The great burden of failure, and the sense that I had wasted these years building this business were lifted, along with the guilt I felt over the damage I had inflicted on the lives of my employees.  This made my grief easier to bear as I negotiated the many difficult situations and experiences that followed.  A year after my bankruptcy, I tried to reconcile with as many of the people I had injured as possible.  This was difficult, but very rewarding.  As I reflect back I’m aware of many great lessons I learned through all this pain.  I believe that most of what I really needed to know about business, I learned through my bankruptcy!  The most important thing to me personally is the bedrock of trust I have developed in God’s provision, even during the times when it seemed there was no tangible evidence to support it...Throughout this period, many “minor miracles” and some major ones occurred which kept my family clothed, housed and fed.   -The Marketplace (March / April 1994; pp. 4-6)

 And how does a Christian pastor make sense of grief when he has suffered the loss of a daughter, in spite well meaning prayers and promises?  In a sermon some time after this event he shared that God had healed Joy Ann by taking her to heaven.  Joy Ann’s peaceful death was God, not ignoring, but answering the prayers that had been made.  “People act as if this world were the only one, or least the most important one...As Christians, we need to say loud and clear, as Jesus did, that the other world exists...Christians and their children die, not out of life, but into life.  And death, whether late or early, is a healing in the most profound sense.  [God] bridges the two worlds” (“The Power and the Presence” in Leadership; summer quarter 91, pp. 16-17).
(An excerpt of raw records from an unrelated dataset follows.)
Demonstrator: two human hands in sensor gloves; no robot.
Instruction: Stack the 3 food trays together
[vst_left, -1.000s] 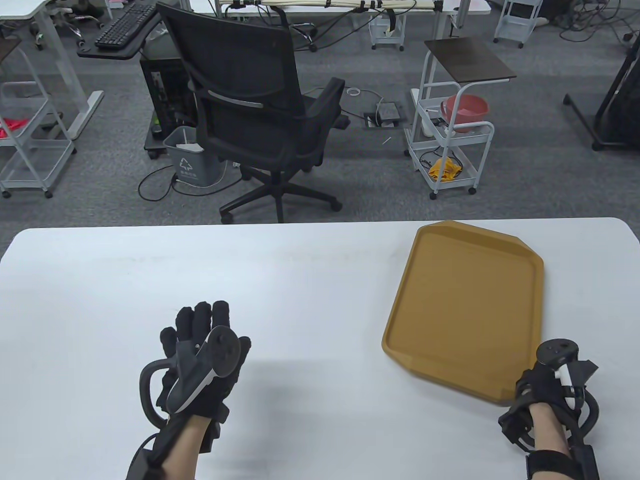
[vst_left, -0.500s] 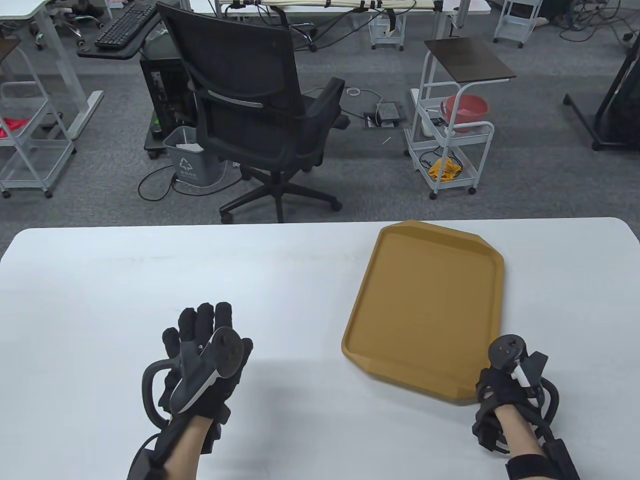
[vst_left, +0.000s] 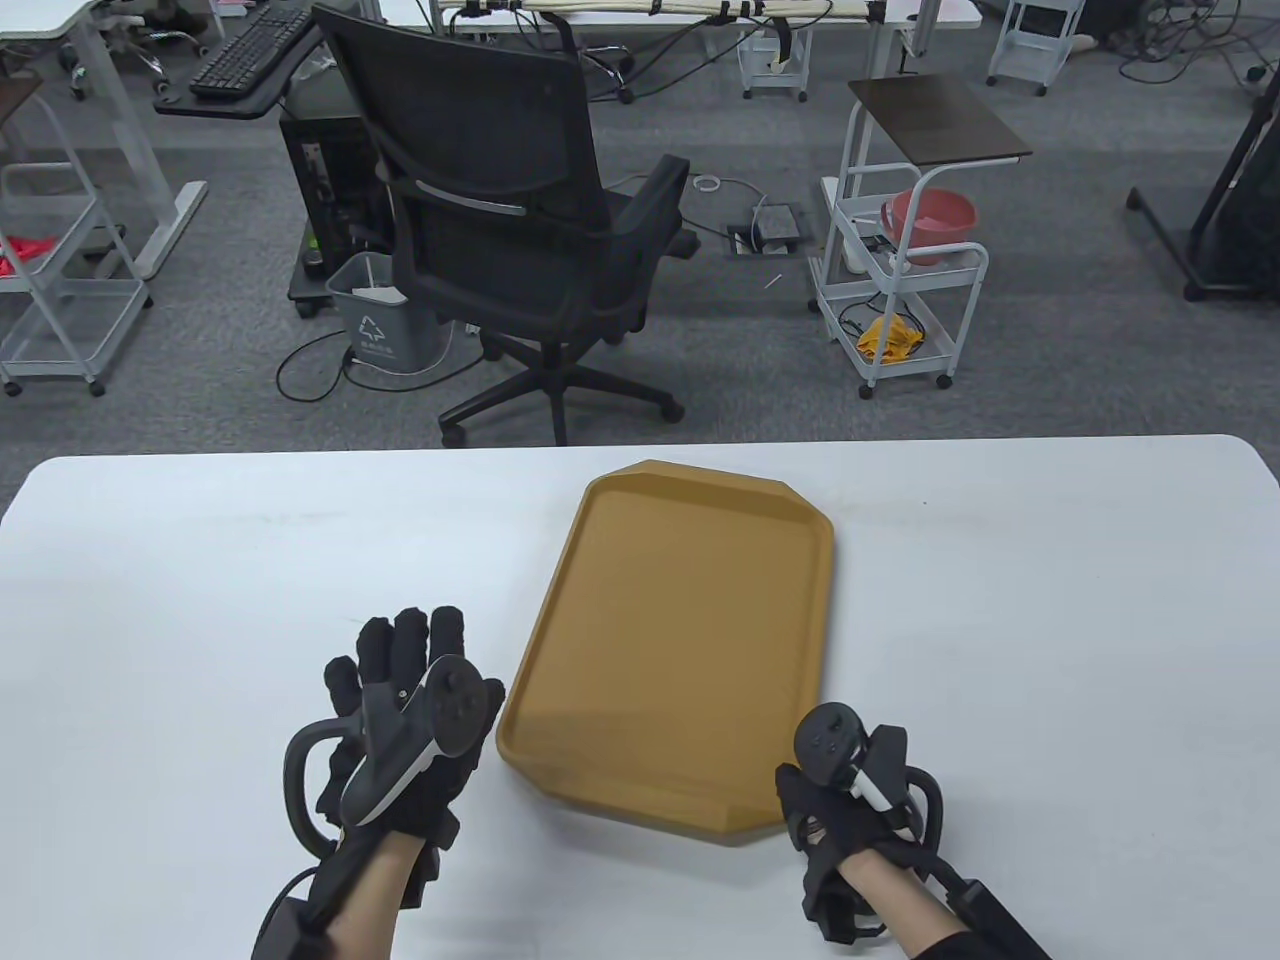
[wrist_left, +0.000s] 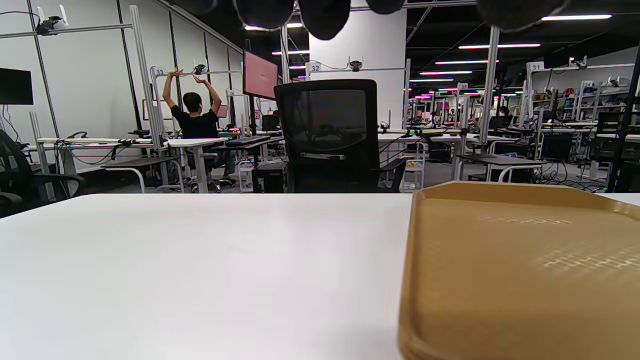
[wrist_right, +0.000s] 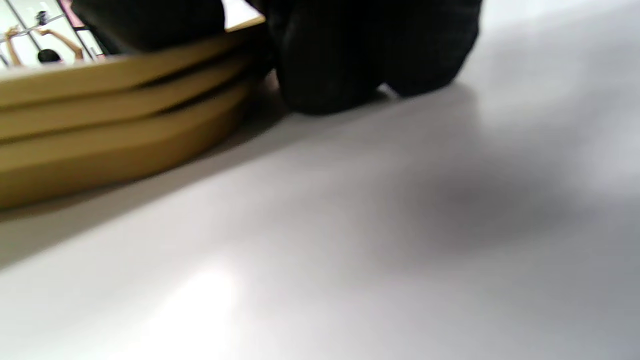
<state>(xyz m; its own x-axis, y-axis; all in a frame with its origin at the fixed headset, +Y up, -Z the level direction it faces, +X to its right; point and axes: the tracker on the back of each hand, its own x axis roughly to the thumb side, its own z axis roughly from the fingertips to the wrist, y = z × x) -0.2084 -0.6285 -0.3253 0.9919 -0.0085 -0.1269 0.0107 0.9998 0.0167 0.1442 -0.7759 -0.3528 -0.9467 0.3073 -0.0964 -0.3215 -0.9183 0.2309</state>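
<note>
Right fingers: the right hand (vst_left: 850, 810) sits at the near right corner of the tray stack (vst_left: 680, 640); in the right wrist view the gloved fingers (wrist_right: 350, 55) curl down against the stack's rim and touch the counter beside it. Whether they truly grip the rim or only press on it cannot be told.
Left fingers: the left hand (vst_left: 400, 720) rests on the counter (vst_left: 200, 560) just beside the stack's near left corner, its fingers (vst_left: 410, 640) stretched forward and loose, holding nothing; only dark fingertips (wrist_left: 320, 17) show at the top edge of the left wrist view.
Tray stack: brown trays (wrist_right: 100, 130) lie nested one in another, three rims showing in the right wrist view. The stack lies flat around the middle of the counter, long side running away from the person, slightly turned, its far end near the counter's far edge.
Tray stack, left wrist view: its rim (wrist_left: 500, 192) fills the right half of the view, right beside the hand.
Counter: white and plain (wrist_left: 200, 260).
Behind the counter: a black office chair (vst_left: 500, 200) stands on the grey carpet, with a white trolley (vst_left: 900, 290) to its right holding a red bowl (vst_left: 928, 222).
</note>
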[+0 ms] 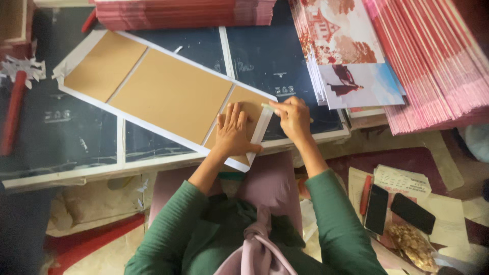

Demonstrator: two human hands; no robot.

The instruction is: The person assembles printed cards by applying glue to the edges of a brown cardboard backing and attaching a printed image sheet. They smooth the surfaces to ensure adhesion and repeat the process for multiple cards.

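Observation:
A long white sheet with three brown cardboard panels (170, 94) glued on it lies slantwise on the dark work surface (56, 130). My left hand (232, 133) presses flat on the nearest panel, fingers spread, thumb along the folded white edge. My right hand (294, 118) is closed around a small pale flat tool (269, 107), its tip rubbing the white flap (261, 130) at the panel's right edge. Both sleeves are green.
Stacks of pink-edged printed sheets (433, 61) and picture covers (346, 56) lie at the right, another pink stack (183, 12) at the top. Two dark phones (377, 209) and papers rest at lower right. A red stick (12, 114) lies at the left.

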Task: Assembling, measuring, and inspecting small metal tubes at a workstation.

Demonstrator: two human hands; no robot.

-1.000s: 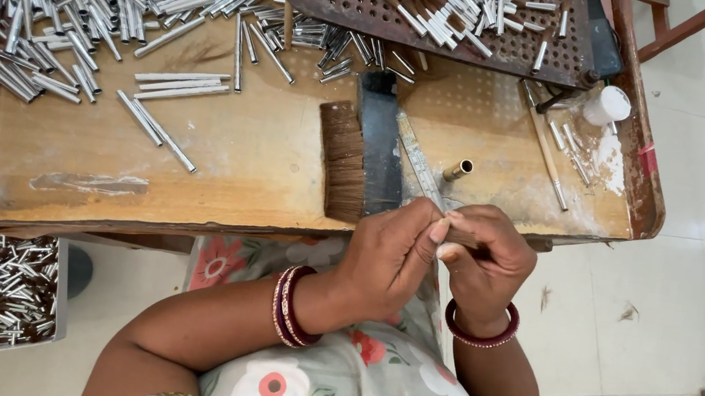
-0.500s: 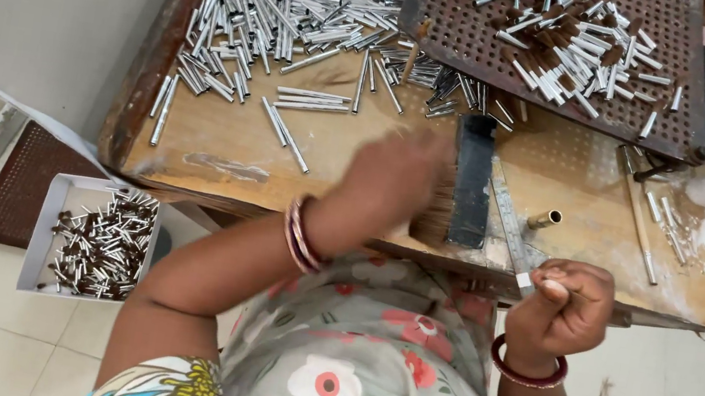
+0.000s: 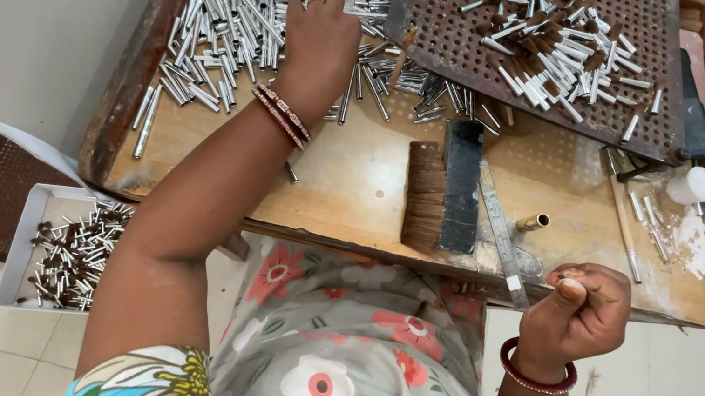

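Left hand (image 3: 319, 42) rests fingers-down on metal tubes (image 3: 221, 17); at four o'clock, brush (image 3: 444, 184); right hand (image 3: 578, 311) pinches a small tuft.

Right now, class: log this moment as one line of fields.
left hand: reaching onto metal tubes | right hand: fist closed, contents hidden | brush: flat on tray
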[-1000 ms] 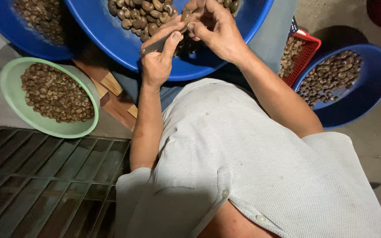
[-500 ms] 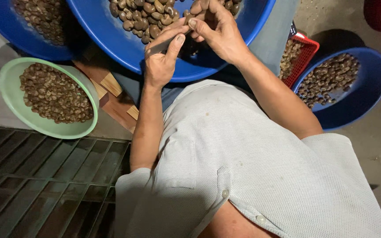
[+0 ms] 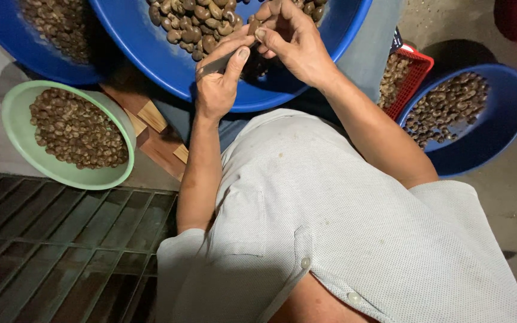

 Paul dealt with ups and downs in Corinth.  Spacek faced financial challenges.  Illness and death mystify many of us.  Takashi Nagai, and the other Christians from Nagasaki, suffered a crime of war.  Each of these drew strength from the God who never leaves of forsakes.  The structure of a Biblical lament follows a pattern used throughout the ancient Near East.  An address of praise gives way to a complaint of distress.  The complaint leads to a petition for deliverance.  The psalms usually conclude with a vow to praise the Deity when fortunes reverse.  The Hebrew Psalms took this format (and sometimes the actual text of pagan psalms) and addressed their words to Yahweh, the God above other gods (Bernhard W. Anderson, Out of the Depths:  The Psalms speak for us today, p. 68).  When the markets go south, when the ink is red, when health fails, when our loved ones die, when violence drops on us like a bomb may we have the faith to hold praise, complaint, petition and trust together in our acts of faith.  May we continue to look to God who provides us what is necessary to live in this world and through eternity.  Amen.